No video of the latest launch and water landing?

wblipp 2018-02-02 15:17

[QUOTE=VictordeHolland;479075]No video of the latest launch and water landing?[/QUOTE]

The launch is still on the [URL="http://www.spacex.com/webcast"]SpaceX webcast page[/URL]. That will change soon for Falcon Heavy's launch of Feb 6, but should be available on youtube. The only thing we have yet about the water landing is [URL="https://twitter.com/elonmusk/status/958847818583584768"]Elon's tweet [/URL]with a picture of it floating in the ocean.

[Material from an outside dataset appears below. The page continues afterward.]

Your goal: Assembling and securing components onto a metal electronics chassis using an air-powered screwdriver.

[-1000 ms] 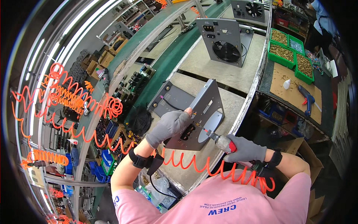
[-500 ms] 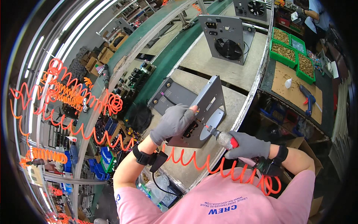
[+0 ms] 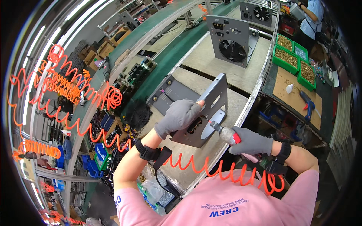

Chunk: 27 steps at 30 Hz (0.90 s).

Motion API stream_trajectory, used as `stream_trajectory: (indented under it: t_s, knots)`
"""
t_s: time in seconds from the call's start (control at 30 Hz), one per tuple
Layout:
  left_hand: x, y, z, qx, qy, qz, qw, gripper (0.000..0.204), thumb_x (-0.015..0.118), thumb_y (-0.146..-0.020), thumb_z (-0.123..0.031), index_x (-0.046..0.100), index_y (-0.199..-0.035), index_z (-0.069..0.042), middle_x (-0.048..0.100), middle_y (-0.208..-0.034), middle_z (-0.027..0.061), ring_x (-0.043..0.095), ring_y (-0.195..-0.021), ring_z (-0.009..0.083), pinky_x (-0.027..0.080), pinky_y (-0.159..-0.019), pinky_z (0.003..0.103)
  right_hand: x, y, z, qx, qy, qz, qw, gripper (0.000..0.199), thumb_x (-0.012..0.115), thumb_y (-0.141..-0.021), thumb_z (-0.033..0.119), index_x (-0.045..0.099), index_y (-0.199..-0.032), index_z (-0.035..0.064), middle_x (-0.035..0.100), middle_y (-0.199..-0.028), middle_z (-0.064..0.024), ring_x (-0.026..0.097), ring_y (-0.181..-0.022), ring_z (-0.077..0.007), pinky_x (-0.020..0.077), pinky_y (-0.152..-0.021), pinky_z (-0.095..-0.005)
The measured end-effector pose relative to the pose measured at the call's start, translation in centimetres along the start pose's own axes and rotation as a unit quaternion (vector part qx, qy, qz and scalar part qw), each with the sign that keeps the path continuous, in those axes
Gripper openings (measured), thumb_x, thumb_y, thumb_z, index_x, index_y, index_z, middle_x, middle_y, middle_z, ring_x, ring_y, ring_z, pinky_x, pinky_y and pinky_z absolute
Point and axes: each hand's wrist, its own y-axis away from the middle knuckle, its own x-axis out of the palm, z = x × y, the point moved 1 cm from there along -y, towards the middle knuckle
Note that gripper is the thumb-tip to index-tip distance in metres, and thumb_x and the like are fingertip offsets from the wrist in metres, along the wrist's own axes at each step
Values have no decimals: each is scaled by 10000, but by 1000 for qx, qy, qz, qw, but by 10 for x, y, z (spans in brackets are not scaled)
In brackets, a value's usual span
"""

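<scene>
My left hand (image 3: 178,118), in a grey glove with one bare fingertip, is closed over the edge of an upright grey metal panel (image 3: 218,95). The panel has cutouts and a large round opening, and it joins a flat grey base plate (image 3: 180,91) on the bench. My right hand (image 3: 250,141), also gloved, is wrapped round a pneumatic screwdriver (image 3: 229,135) with a red collar. The bit points at the panel beside the round opening. Whether its tip touches a screw is too small to tell. An orange coiled air hose (image 3: 205,168) runs below my hands.
Farther along the bench stand a panel with a black fan (image 3: 233,51) and another fan unit (image 3: 261,13). On the right are green bins (image 3: 285,59) of small hardware, a white bottle (image 3: 289,88) and a blue glue gun (image 3: 309,105). A co-worker (image 3: 313,17) stands at the far right.
The whole view has shifted slightly. My left hand stays on the panel and the screwdriver stays pointed at it. The co-worker at the far right has moved.
</scene>
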Motion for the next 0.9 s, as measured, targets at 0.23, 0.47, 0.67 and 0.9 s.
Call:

VictordeHolland 2018-02-02 17:12

[QUOTE=wblipp;479091]The launch is still on the [URL="http://www.spacex.com/webcast"]SpaceX webcast page[/URL].[/QUOTE]
Thanks! Ahh, it is unlisted on Youtube, that's why I couldn't find it on their Youtube page...

I hope they release video of the stage1 splashdown burn :).

Uncwilly 2018-02-02 22:22

Since they were just going to throw this one away, they should instead donate it to the Smithsonian, the Kansas Cosmosphere, or for Kennedy's rocket garden. They have a Dragon hanging up in their headquarters in California. They also have a Falcon 1[SUP]st[/SUP] stage standing up outside.